Desde o início da campanha militar russa em 2015 - para ajudar um regime sírio com sérias dificuldades com rebeldes e extremistas -, as tropas do presidente Assad se recuperaram. Elas já controlam 52% do território, onde vivem mais de dois terços da população, de acordo com o geógrafo francês especialista em Síria Fabrice Balanche.

O restante do país está dividido entre as facções rebeldes enfraquecidas, o grupo Estado Islâmico (EI) e, sobretudo, as forças curdas no norte e nordeste (25% do território).

Para os analistas, está claro que o governo de Damasco está ganhando a batalha.

- Assad, tema central -

"O regime indiscutivelmente ganhou a guerra do ponto de vista estratégico, já que ninguém exige sua saída" como condição prévia, disse à AFP o analista Hassan Hassan, do Tahrir Institute for Middle East Policy, baseado nos Estados Unidos.

No entanto, "a insurreição pode continuar por vários anos" com "jihadistas, ou não jihadistas", completou.

Todos os esforços têm sido até agora insuficientes para acabar com o conflito, que começou em 2011 com manifestações pacíficas contra o regime de Assad e que, desde então, deixou mais de 330.000 mortos.

Várias rodadas de negociações intersírias supervisionadas pela ONU fracassaram. Uma nova rodada está prevista para 28 de novembro em Genebra.

Essas negociações ficam ofuscadas por aquelas que acontecem em Astana, organizadas pelos aliados do regime - Rússia e Irã -, junto com a Turquia, que apoia a rebelião.

Apesar de alguns avanços, essas negociações sempre esbarraram em um principal ponto de desacordo: o futuro de Assad. A oposição exige que ele deixe o poder. O governo e seus aliados recusam a exigência.

O presidente sírio continua isolado, já que nenhuma grande capital ocidental restabeleceu suas relações diplomáticas. Recentemente, o secretário de Estado norte-americano Rex Tillerson afirmou que o "reino da família Assad" chegava "a seu fim", após um relatório da ONU que o acusa de um ataque com gás sarin que deixou 87 mortos.
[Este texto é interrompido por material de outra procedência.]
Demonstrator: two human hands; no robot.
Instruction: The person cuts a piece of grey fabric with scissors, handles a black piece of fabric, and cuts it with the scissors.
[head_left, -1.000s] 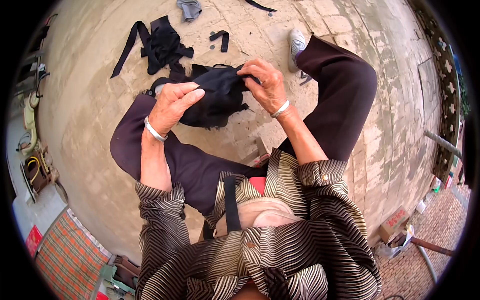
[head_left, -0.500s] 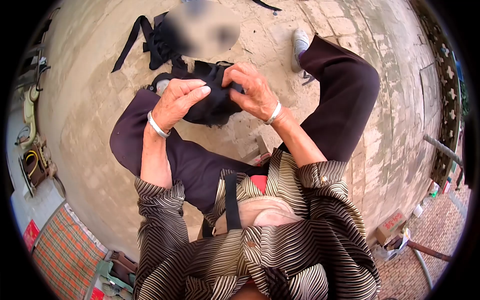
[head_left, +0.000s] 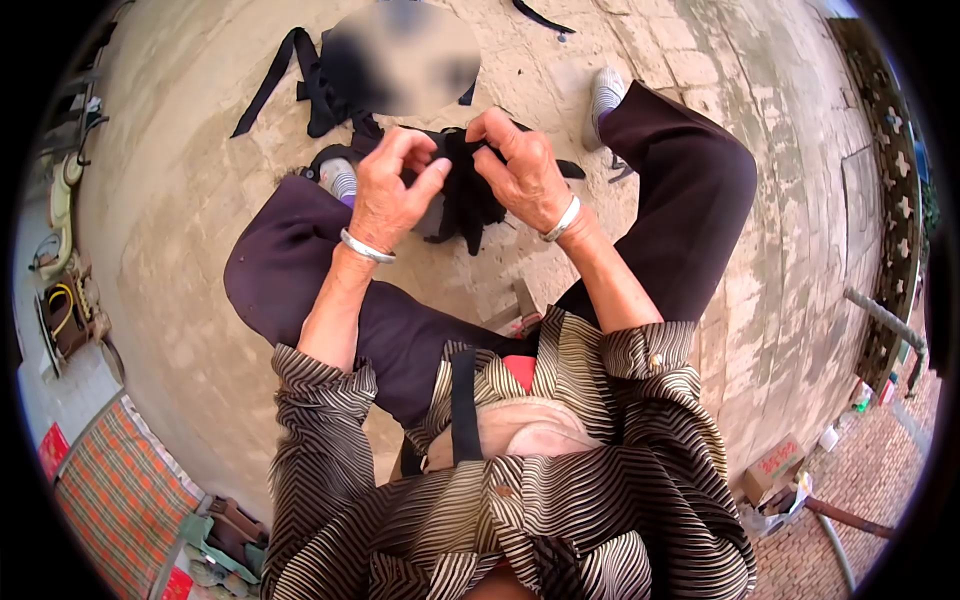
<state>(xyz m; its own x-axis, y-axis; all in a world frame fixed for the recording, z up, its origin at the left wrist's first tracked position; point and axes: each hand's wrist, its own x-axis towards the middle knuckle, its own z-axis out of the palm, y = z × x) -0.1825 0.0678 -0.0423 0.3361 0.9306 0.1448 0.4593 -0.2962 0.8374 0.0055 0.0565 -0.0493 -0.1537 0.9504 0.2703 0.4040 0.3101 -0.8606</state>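
Observation:
A crumpled piece of black cloth (head_left: 468,205) hangs between my hands, its lower end dangling in loose strips over the ground. My left hand (head_left: 395,195) has curled fingers and a bent thumb at the cloth's left upper edge; the exact grip is partly hidden. On the other side, my right hand (head_left: 525,175) pinches the cloth with thumb and fingers. Both wrists wear silver bangles. Just beyond lies more black fabric with long straps (head_left: 318,105), partly covered by a blurred patch.
My dark-trousered legs are spread on either side, with striped shoes (head_left: 605,105) on the worn paved ground (head_left: 770,300). A plaid cloth (head_left: 125,500) lies at lower left. A cardboard box (head_left: 775,468) and a grey pole (head_left: 885,318) are at right.
Both hands have risen slightly and shifted, with the left fingers less tightly together. The black cloth has gone from a broad bunched shape to a narrower hanging one.

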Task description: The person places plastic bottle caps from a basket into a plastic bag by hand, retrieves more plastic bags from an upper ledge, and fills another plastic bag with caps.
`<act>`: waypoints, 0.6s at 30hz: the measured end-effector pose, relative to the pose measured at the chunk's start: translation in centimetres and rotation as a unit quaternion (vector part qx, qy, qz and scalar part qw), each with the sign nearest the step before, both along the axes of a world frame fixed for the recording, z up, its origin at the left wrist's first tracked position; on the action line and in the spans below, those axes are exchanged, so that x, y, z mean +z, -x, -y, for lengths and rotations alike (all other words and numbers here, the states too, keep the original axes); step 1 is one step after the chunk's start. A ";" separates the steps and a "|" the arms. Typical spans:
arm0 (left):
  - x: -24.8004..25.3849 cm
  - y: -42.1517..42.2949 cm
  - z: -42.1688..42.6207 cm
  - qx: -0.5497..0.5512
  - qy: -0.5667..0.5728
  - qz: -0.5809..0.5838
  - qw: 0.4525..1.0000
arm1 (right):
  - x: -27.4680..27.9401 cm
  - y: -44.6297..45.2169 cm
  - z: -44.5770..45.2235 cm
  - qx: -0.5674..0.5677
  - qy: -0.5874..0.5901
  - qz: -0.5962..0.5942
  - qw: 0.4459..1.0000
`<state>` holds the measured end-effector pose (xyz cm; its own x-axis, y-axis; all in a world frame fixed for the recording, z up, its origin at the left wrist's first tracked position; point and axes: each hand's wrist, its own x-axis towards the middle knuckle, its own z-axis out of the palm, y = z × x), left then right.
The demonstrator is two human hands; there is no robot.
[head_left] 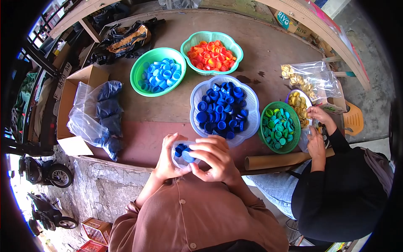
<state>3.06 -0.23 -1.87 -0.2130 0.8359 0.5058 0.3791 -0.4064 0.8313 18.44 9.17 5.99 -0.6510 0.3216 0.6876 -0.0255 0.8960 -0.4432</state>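
Note:
My left hand (167, 158) is closed around the side of a clear plastic bag (179, 166), its mouth held open in front of my chest. Dark blue bottle caps (179, 149) show inside it. At the bag's mouth, my right hand (215, 157) has its fingers curled around a blue bottle cap (188, 156); whether it holds more is hidden. Just beyond my hands stands a lavender basket (195, 93) heaped with dark blue caps (220, 108).
Behind are a green basin (136, 63) of light blue caps and a mint basket (238, 46) of orange-red caps. A green basket (264, 138) of green caps stands right, beside a co-worker's hands (317, 140) handling yellow caps. Filled bags (110, 107) lie by a carton (67, 96) at left.

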 end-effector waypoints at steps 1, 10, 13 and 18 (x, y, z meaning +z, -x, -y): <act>0.1 0.0 -0.1 -0.005 -0.007 -0.001 1.000 | 0.0 0.2 0.1 0.000 0.032 0.041 0.999; 0.0 0.2 0.3 -0.012 0.019 0.007 1.000 | -4.4 -3.4 -6.6 -0.199 0.334 -0.314 0.866; -0.1 0.2 0.3 -0.013 0.022 0.014 1.000 | -8.6 -5.7 -12.0 -0.334 0.311 -0.251 0.854; -0.1 0.3 0.1 -0.012 0.024 0.017 0.999 | -10.2 -5.8 -15.4 -0.386 0.214 0.031 0.897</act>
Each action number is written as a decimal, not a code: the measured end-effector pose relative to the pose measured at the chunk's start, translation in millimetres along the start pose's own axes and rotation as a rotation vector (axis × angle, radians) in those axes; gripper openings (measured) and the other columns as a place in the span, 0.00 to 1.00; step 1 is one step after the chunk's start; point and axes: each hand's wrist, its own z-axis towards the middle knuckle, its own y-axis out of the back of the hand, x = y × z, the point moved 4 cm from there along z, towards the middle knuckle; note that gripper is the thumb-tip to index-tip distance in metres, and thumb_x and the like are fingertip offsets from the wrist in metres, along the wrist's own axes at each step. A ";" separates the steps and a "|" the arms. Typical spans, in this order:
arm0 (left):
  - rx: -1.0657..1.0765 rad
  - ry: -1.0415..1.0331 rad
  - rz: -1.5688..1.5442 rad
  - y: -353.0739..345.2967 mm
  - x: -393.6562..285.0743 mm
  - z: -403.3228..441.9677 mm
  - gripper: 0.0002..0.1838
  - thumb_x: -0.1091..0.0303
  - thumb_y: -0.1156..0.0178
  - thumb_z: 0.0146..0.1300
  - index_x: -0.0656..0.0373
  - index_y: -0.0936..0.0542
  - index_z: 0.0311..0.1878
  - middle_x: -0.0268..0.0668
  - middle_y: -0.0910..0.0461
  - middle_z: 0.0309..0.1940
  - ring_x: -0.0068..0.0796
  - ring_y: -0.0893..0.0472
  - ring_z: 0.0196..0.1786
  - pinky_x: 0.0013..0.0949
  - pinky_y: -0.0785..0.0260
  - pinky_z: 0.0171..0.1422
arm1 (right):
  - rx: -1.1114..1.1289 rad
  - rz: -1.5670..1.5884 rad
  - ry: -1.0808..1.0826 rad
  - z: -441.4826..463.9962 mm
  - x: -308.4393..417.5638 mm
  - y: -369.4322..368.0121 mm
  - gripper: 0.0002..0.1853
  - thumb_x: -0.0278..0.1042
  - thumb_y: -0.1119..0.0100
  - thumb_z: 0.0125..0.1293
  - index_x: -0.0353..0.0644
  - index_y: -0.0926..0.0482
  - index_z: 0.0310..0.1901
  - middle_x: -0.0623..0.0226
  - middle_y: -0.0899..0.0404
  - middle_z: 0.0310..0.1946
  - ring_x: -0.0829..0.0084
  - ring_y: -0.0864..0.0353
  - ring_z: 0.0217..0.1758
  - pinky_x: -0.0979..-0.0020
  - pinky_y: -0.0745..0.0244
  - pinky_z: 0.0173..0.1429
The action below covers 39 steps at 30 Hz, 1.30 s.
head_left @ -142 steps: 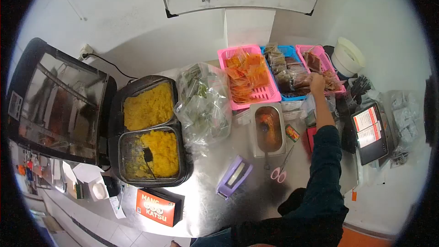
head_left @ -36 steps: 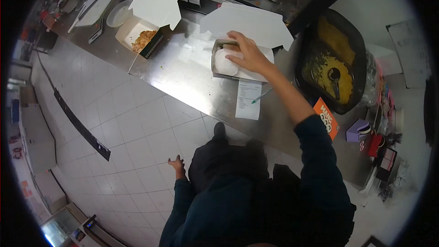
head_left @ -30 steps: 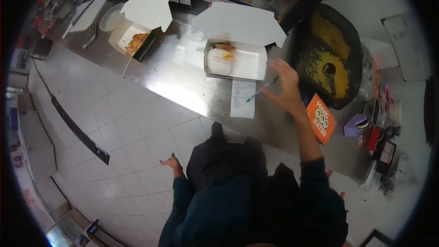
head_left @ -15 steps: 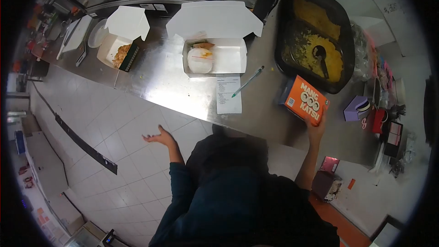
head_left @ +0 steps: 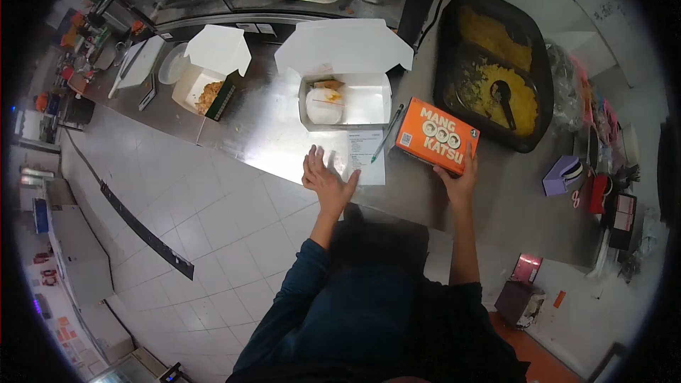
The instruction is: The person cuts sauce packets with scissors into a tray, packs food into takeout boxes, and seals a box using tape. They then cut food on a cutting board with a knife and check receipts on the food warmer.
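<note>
My right hand (head_left: 460, 179) grips the near right corner of a closed orange box (head_left: 438, 135) lettered "MANG KATSU". Over the counter's front edge, my left hand (head_left: 328, 183) has its fingers spread and holds nothing. It is beside a printed receipt (head_left: 366, 157), with a green-tipped pen (head_left: 387, 135) lying at the receipt's right side. Beyond the receipt, a white food box (head_left: 369, 103) stands with its lid up. In its left part are a wrapped white mound (head_left: 325, 106) and some brownish food partly hidden behind it.
Left on the steel counter (head_left: 248, 128) stands a smaller open box (head_left: 190, 92) with fried pieces. A black divided pan (head_left: 445, 57) of yellow food with a black spoon (head_left: 504, 103) sits at back right. A purple tape dispenser (head_left: 560, 176) and scissors (head_left: 576, 199) lie further right.
The orange box has moved left in my right hand, closer to the pen and receipt. My left hand has come from over the floor up and right to the counter edge.
</note>
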 end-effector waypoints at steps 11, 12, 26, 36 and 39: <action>-0.132 0.101 0.091 24.5 26.7 9.1 0.43 0.57 0.36 0.41 0.60 0.47 0.59 0.44 0.45 0.59 0.51 0.49 0.60 0.51 0.60 0.57 | -0.294 -0.171 0.366 -34.1 50.3 -6.8 0.40 0.34 0.36 0.43 0.40 0.48 0.57 0.48 0.51 0.59 0.50 0.55 0.63 0.51 0.58 0.62; -0.149 0.177 0.150 34.5 33.0 13.0 0.42 0.59 0.37 0.43 0.61 0.48 0.59 0.45 0.44 0.60 0.49 0.48 0.61 0.48 0.58 0.57 | -0.295 -0.165 0.406 -43.1 54.4 -12.6 0.36 0.33 0.38 0.45 0.40 0.46 0.56 0.49 0.50 0.59 0.51 0.55 0.63 0.51 0.59 0.61; -0.293 0.219 0.158 112.8 165.0 175.2 0.40 0.74 0.43 0.44 0.60 0.51 0.61 0.50 0.40 0.55 0.50 0.37 0.54 0.43 0.44 0.55 | 0.100 -0.155 0.507 -87.4 80.7 -82.0 0.16 0.27 0.46 0.48 0.38 0.33 0.41 0.57 0.40 0.53 0.53 0.48 0.58 0.54 0.55 0.59; -0.361 0.094 0.017 111.3 160.4 157.1 0.41 0.72 0.42 0.44 0.60 0.52 0.62 0.54 0.41 0.55 0.51 0.38 0.55 0.41 0.47 0.59 | -0.018 -0.152 0.381 -94.5 79.0 -78.6 0.14 0.27 0.48 0.49 0.38 0.32 0.40 0.56 0.33 0.45 0.57 0.40 0.52 0.53 0.54 0.60; -0.624 0.163 0.012 139.7 187.6 140.0 0.38 0.68 0.41 0.47 0.61 0.47 0.61 0.52 0.46 0.59 0.48 0.49 0.63 0.39 0.55 0.64 | 0.030 -0.141 0.392 -100.8 99.2 -75.7 0.15 0.28 0.48 0.49 0.38 0.33 0.41 0.56 0.33 0.44 0.57 0.40 0.52 0.54 0.53 0.59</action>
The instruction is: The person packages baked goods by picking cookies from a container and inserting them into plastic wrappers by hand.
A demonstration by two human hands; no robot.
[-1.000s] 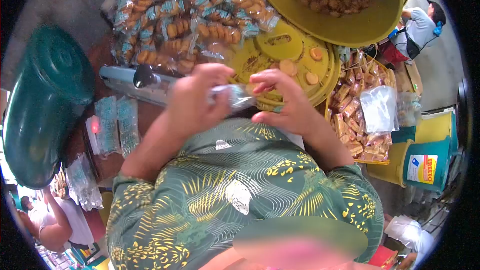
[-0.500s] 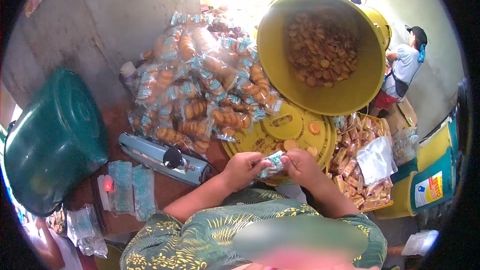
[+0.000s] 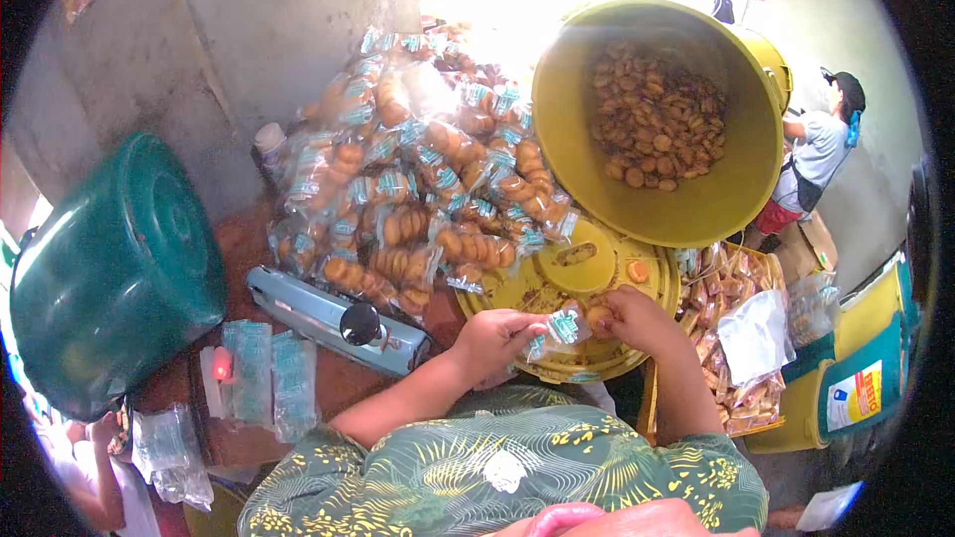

No entanto, as Chancelarias já não pedem mais tão claramente a saída de Assad, como foi o caso nos primeiros anos da guerra.

"O ambiente na Europa mudou consideravelmente", opina Karim Bitar.

"Muitos atores importantes - serviços de Inteligência, agentes de contraterrorismo, partidos de extrema-direita, grupos econômicos - já demostraram certa abertura em relação ao governo e exercem pressões para normalizar as relações", com Damasco, acrescenta.

Para Joshua Landis, especialista em Síria e professor na Universidade de Oklahoma, "com o tempo, os vizinhos da Síria normalizarão suas relações", referindo-se a países como Jordânia e Turquia.

"Esses países precisam que os refugiados (sírios) voltem ao país e que as relações comerciais sejam retomadas", explica.

- O caso dos curdos -

Esta nova situação do governo tem o inconveniente de sua "extrema dependência" de seus aliados, Moscou e Teerã.

Esses "aliados iraniano e russo não deixarão que Damasco tome grandes decisões sem eles", prevê Bitar.

Internamente, será discutida - além da árdua reconstrução do país - a questão dos curdos.

Reprimida por Damasco, esta minoria conseguiu durante o conflito estabelecer uma semiautonomia, à qual não está disposta a renunciar agora. As forças curdas também estão na linha de frente da luta contra os extremistas, mas dificilmente Damasco estaria disposto a aceitar uma autonomia curda.

"A descentralização seria impossível de aplicar, já que precisaria de longas negociações sobre temas técnicos e econômicos como os recursos petroleiros", completou Karim Bitar.